- _Your goal_
Across all the records below, how many lines contain "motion"? Respond with only the number.

------ Data to process

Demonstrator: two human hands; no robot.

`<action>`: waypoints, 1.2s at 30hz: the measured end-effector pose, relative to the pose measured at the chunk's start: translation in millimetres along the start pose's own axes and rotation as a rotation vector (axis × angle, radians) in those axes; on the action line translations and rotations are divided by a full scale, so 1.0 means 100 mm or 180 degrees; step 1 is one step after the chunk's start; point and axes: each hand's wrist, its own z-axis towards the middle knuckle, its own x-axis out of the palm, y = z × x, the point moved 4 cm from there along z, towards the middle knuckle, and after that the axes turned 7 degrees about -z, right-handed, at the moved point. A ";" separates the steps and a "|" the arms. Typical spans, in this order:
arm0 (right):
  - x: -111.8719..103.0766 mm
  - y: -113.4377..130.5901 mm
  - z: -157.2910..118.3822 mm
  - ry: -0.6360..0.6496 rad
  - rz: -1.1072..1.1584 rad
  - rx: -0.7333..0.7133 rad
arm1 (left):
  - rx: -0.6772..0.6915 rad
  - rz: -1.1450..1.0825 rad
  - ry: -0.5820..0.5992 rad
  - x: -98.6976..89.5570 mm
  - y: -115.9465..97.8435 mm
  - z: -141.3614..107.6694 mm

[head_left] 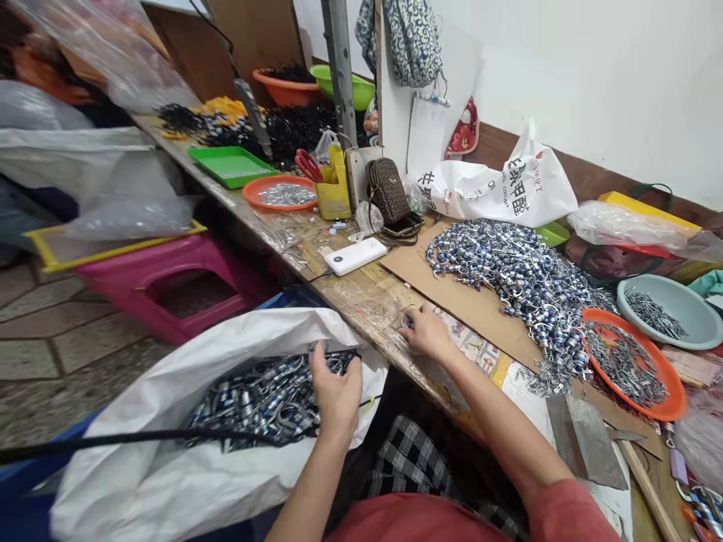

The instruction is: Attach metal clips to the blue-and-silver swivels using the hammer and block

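My left hand [337,388] is over the near edge of a pile of blue-and-silver metal hook pieces [254,399], inside a white sack [141,467]. Its thumb and fingers are apart. Over the bench edge, my right hand [428,331] has its fingers curled together around a small blue-and-silver hook piece [407,321], mostly covered by the fingertips. A larger heap of similar hook pieces [502,271] lies on a cardboard sheet [452,278] beyond that hand.
An orange plate [666,384] of small metal parts and a pale green basin [700,320] stand at right, near a metal block [587,436] and a hammer-like wooden handle [649,489]. A white power bank [355,257] lies ahead. Left is a pink stool [169,271].
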 end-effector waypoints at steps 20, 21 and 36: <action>-0.16 -0.27 -0.33 -0.0755 0.1225 -0.0473 | 0.2048 -0.1075 0.0694 0.09 -1.16 -0.88; -0.11 -0.23 -0.32 -0.0733 0.1243 -0.0572 | 0.2085 -0.1031 0.0687 0.01 -1.16 -0.87; 0.27 -0.22 -0.65 -0.0969 0.2079 -0.0812 | 0.0001 -0.1693 -0.2891 -0.42 -1.45 1.77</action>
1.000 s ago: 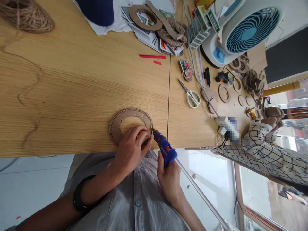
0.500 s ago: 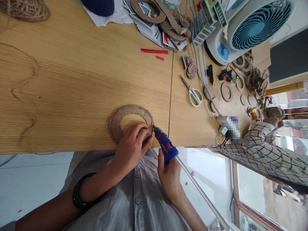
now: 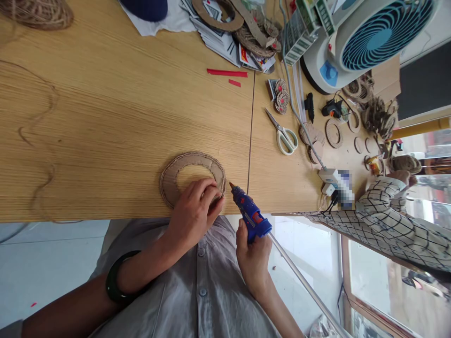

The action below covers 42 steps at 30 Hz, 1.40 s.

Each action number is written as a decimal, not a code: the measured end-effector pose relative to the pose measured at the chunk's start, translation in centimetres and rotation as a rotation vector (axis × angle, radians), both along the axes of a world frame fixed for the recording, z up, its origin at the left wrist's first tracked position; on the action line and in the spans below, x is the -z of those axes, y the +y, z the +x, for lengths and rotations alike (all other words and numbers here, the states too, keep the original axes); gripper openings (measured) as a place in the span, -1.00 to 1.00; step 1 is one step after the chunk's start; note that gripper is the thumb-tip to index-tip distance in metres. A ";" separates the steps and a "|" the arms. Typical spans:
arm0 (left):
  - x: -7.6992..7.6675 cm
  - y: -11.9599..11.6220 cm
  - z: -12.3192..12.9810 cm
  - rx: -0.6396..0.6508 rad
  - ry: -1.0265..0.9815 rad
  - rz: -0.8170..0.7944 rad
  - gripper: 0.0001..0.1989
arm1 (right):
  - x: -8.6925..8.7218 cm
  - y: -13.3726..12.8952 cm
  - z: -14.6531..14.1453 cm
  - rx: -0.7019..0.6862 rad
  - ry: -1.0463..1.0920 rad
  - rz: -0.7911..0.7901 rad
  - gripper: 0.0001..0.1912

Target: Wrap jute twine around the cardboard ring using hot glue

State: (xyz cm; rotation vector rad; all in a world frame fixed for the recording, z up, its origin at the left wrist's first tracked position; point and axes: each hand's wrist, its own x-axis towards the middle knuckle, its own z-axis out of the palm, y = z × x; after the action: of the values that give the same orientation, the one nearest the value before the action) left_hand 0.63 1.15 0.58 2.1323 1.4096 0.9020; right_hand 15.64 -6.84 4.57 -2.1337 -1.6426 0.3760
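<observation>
A flat cardboard ring (image 3: 176, 170) edged with twine lies near the front edge of the wooden table (image 3: 116, 117). My left hand (image 3: 195, 213) presses its fingers down on the ring's near right part. My right hand (image 3: 254, 256) grips a blue glue gun (image 3: 250, 213), whose nozzle points toward the ring and stands a little to the right of its edge, not touching it. A grey cord runs from the gun down to the right.
White-handled scissors (image 3: 283, 134), cardboard discs (image 3: 333, 134), a power strip (image 3: 333, 180) and a teal fan (image 3: 369, 35) lie at the right. Another person's checked sleeve (image 3: 387, 220) rests there. A twine ball (image 3: 38, 14) sits far left, paper clutter (image 3: 239, 33) at the back.
The glue gun's nozzle has pulled back to the right, away from the ring's edge. My left hand stays pressed on the ring. The view shifted slightly.
</observation>
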 end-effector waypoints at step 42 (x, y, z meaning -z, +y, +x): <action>-0.7 -0.2 -0.1 -0.004 -0.007 -0.077 -0.96 | 0.4 -0.1 0.2 -0.022 0.098 -0.047 -0.59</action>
State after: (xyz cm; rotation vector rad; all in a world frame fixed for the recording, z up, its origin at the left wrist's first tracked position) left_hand 0.49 0.91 1.33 2.0684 1.4226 0.8425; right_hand 15.80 -6.92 4.18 -2.0973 -1.6186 0.5220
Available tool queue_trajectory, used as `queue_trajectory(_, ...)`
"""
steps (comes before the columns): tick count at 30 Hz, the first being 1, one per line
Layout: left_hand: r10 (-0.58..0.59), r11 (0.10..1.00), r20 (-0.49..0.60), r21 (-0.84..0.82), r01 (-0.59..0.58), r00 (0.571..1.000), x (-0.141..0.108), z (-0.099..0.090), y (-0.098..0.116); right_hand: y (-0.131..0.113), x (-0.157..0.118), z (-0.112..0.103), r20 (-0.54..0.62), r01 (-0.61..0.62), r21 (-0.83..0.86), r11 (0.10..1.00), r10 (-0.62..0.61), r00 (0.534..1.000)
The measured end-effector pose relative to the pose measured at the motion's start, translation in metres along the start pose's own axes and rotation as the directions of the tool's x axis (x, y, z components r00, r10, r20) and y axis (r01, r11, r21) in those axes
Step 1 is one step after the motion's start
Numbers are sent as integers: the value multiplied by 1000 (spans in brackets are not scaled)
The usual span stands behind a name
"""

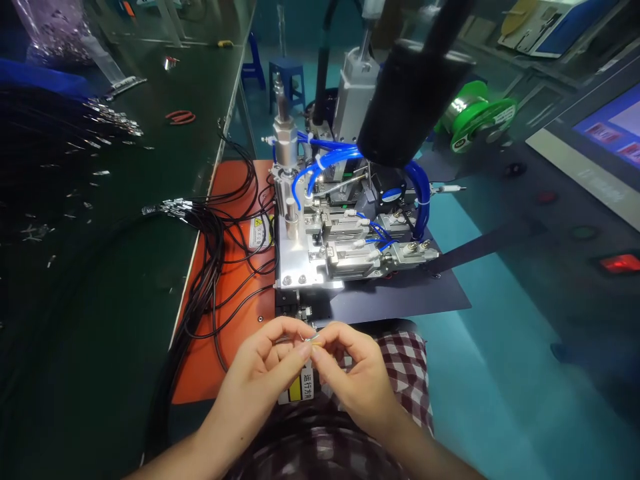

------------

- _Problem solution_
2